Il punto di vista di Daniele Menozzi

Si può immaginare quanta preoccupazione abbia destato in questo quadro il discorso di Kirill, una delle autorità religiose in dialogo con Roma, che avrebbe potuto essere un interlocutore decisivo della diplomazia vaticana in vista della sua azione di pace. Si ricorderà a questo proposito lo storico incontro a Cuba del 2016 con Francesco e il preventivato viaggio a Mosca dello stesso, ora reso difficile dagli eventi. È proprio con la necessità di mantenere aperti i canali del dialogo ecumenico che si spiega secondo Daniele Menozzi, storico delle religioni di formazione cattolica, (intervista apparsa su “Il Foglio” del 16/03/2022) i toni non espliciti della condanna papale dell’aggressione: “Se il papa vuole mantenere un dialogo con il patriarca di Mosca che ha legittimato la guerra, non può partire con una condanna esplicita dell’aggressore”. È quindi una “logica politica [quella] che ha guidato il Papa”. Una scelta di questo genere non è senza costi morali, ma la pace è così importante che questi costi possono essere accettati.
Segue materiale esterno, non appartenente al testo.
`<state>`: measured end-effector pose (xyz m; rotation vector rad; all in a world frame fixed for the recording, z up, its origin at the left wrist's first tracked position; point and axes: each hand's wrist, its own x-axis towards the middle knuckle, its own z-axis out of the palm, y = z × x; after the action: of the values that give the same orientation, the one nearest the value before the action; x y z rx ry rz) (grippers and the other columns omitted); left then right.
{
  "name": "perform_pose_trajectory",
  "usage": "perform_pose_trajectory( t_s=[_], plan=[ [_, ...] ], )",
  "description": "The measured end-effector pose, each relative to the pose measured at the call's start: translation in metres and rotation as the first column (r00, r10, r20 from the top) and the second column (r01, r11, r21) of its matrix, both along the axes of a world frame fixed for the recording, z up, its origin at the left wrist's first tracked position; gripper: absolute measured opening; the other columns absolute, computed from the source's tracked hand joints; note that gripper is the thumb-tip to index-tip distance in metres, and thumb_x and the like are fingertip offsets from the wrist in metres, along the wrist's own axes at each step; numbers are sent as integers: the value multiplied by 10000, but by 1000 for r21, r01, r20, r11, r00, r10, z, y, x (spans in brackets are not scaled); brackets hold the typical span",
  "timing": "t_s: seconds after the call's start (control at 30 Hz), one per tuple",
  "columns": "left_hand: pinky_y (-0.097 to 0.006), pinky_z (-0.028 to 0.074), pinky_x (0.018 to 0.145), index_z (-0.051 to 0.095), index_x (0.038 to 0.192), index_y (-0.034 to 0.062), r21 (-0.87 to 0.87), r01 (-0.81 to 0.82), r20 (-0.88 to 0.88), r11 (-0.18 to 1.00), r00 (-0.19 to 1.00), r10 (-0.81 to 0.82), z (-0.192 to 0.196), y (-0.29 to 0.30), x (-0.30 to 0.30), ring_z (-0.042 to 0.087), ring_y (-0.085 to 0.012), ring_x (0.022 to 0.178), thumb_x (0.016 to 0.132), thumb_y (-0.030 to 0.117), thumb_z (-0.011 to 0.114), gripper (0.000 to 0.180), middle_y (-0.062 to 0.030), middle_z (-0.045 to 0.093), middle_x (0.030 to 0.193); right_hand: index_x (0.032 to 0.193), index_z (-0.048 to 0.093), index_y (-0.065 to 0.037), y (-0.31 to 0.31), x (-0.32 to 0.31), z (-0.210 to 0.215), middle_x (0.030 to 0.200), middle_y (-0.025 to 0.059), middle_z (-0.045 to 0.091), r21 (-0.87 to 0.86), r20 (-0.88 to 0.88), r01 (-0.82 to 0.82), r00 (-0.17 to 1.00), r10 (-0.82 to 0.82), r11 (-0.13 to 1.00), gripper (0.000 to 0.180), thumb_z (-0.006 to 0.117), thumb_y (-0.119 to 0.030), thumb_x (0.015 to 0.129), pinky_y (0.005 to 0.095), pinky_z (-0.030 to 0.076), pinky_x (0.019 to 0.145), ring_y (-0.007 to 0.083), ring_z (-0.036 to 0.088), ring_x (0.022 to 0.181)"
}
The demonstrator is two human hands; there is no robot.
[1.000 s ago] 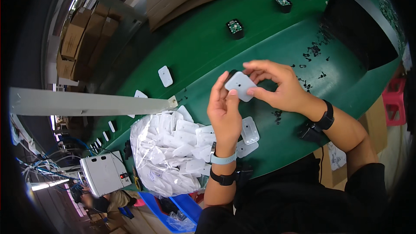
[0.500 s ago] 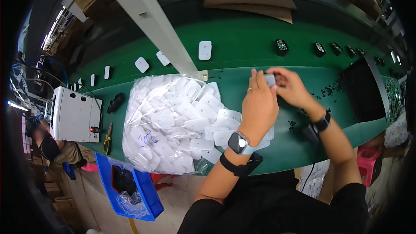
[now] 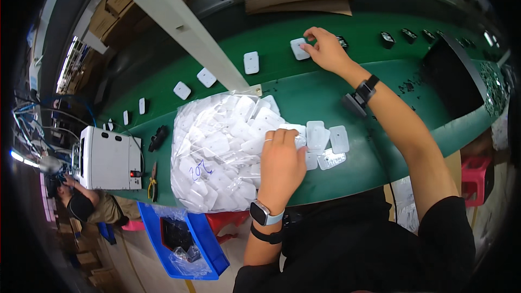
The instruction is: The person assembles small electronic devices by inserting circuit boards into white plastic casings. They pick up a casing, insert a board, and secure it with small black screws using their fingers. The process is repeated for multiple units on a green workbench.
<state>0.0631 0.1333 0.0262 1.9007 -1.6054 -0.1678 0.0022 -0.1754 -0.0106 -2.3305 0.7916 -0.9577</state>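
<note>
My right hand [image 3: 325, 50] reaches over the green belt [image 3: 277, 40] with thumb and fingers closed at the edge of a white-covered case [image 3: 299, 49]. Nearer me, my left hand [image 3: 283, 165] lies at the right side of the pile of white plastic covers, fingers bent onto a white plastic cover [image 3: 296, 131]; its fingertips are partly hidden. Several loose covers [image 3: 338, 139] lie to the right of that hand. The clear plastic bag [image 3: 201, 154] full of such covers sits to its left.
More white-covered cases [image 3: 251, 62] stand along the belt to the left, and open black cases with circuit boards [image 3: 387, 39] to the right. A slanting metal post [image 3: 184, 27] rises by the bag. Pliers [image 3: 153, 182], a white machine [image 3: 111, 157] and a black bin [image 3: 455, 78] are on the table.
My right hand has moved away from me onto the belt with the case. My left hand has let go of it and come back to the covers. The view has shifted somewhat.
</note>
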Motion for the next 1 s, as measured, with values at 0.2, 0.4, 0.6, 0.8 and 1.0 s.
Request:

E questa potrebbe essere considerata una lezione per coloro che pensano che la radicalità senza mediazioni delle posizioni sia l’unica via evangelicamente praticabile.

Nella sua intervista Menozzi accenna inoltre a un tema che andrà approfondito meglio. Diversamente da prese di posizione avvenute anni fa (Giornata della Pace del 2017), che sembravano porre fine alla dottrina della guerra giusta, in relazione alla crisi ucraina gli accenni del Papa alla non violenza sono stati scarsi. Ciò sembra riproporre “gli atteggiamenti caratterizzanti la dottrina della guerra giusta senza dire che la guerra può essere legittima”.